Chemiebaukästen für große Forscher

Ein vielseitiger Baukasten macht Mikroreaktionssysteme leichter handhabbar

05.09.2003

Das Schönste am Chemieunterricht in der Schule waren doch die Experimente, bei denen es stank, qualmte und knallte. Wenn dem Lehrer seine Reaktionen durchgingen, amüsierten sich die Schüler. Überhaupt nicht komisch sind jedoch Chemieunfälle im großen Maßstab. Ein Reaktor mit Tonnen von Chemikalien wird zur echten Gefahr. In der Mikroreaktionstechnik hingegen spielen sich die gleichen Prozesse in Volumina von wenigen Millilitern ab - entsprechend geringer ist das Risiko. "Reaktionen mit stark toxischen Verbindungen oder großer Wärmeentwicklung lassen sich in diesem Maßstab viel besser kontrollieren", erklärt Dr. Stefan Löbbecke, Sprecher der Fraunhofer-Allianz Modulare Mikroreaktionssysteme FAMOS. "Da das Verhältnis von Oberfläche zu Volumen bei kleinen Reaktoren günstiger ist als bei großen, können gewünschte Reaktionsbedingungen thermisch wie stofflich genauer gesteuert und eingehalten werden. Auf diese Weise entstehen Produkte mit höherer Ausbeute und Reinheit."

Sechs Institute aus den Bereichen Werkstoffe, Bearbeitungsverfahren, Computersimulation und Chemie beteiligen sich an FAMOS. Für die Forscher stehen Flexibilität und Modularität des von ihnen entwickelten Baukastens im Vordergrund. Passend zur sechseckigen Grundplatte existieren verschiedene Module, die Gase oder Flüssigkeiten in hauchdünnen Kanälen zusammenführen. Je nach Anwendung werden sie aus Metall, Kunststoff, Keramik oder Silizium gefertigt. "Unsere Keramikmodule eignen sich besonders für Prozesse, die eine hohe chemische Beständigkeit und Temperaturfestigkeit voraussetzen", erklärt Dr. Reinhard Lenk vom Fraunhofer-Verbund Hochleistungskeramik. "Zudem können sie beispielsweise mit verschiedenen Katalysatoren beschichtet werden. Für eine Testreihe müssen dann lediglich diese Inlays ausgetauscht werden." Je nach Reaktionstyp lassen sich die Module einfach beheizen oder kühlen. Zusätzlich enthält der Baukasten Software, mit der die Prozesse in den Mikroreaktoren simuliert und analysiert werden könnnen. "Neben der industriellen Produktion im Mikrobereich soll sich das System als selbstverständliche Laborausstattung an Universitäten und in der Industrie etablieren", nennt Stefan Löbbecke als Ziel.

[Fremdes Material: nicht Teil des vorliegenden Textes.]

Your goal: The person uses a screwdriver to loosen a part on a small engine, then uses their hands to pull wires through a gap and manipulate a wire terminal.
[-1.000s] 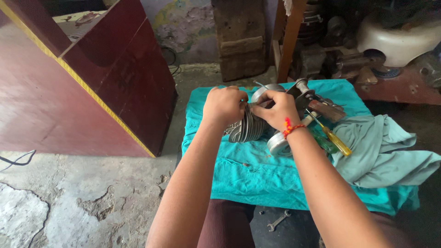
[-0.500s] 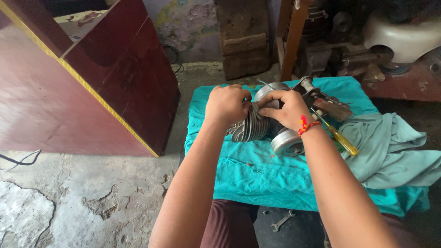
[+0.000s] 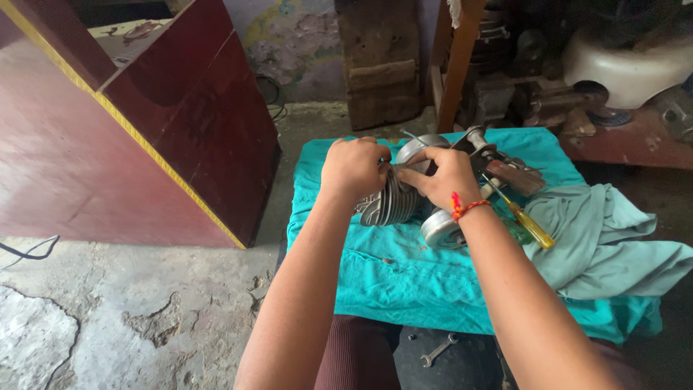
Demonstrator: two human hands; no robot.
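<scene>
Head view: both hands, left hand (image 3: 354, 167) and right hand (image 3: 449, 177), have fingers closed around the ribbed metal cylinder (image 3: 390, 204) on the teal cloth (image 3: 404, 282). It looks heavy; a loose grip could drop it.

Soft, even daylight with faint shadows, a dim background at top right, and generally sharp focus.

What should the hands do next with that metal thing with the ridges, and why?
Probably keep a firm grip and work the finned metal cylinder gently, rather than letting go. Both the left hand and the right hand are clasped on it above the teal cloth, and a round metal part and a yellow-handled screwdriver lie close by, so a slip could knock them.
</scene>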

Ihr Mikroreaktionssystem zeigen die Forscher mehrmals: in München auf der MATERIALICA vom 16. bis 18. September (Halle B5, Stand 217) und auf der ceramitec vom 16. bis 20. September (Halle A1, Stand 438). Außerdem in Lausanne anlässlich der 7th International Conference on Microreaction Technology IMRET vom 7. bis 10. September.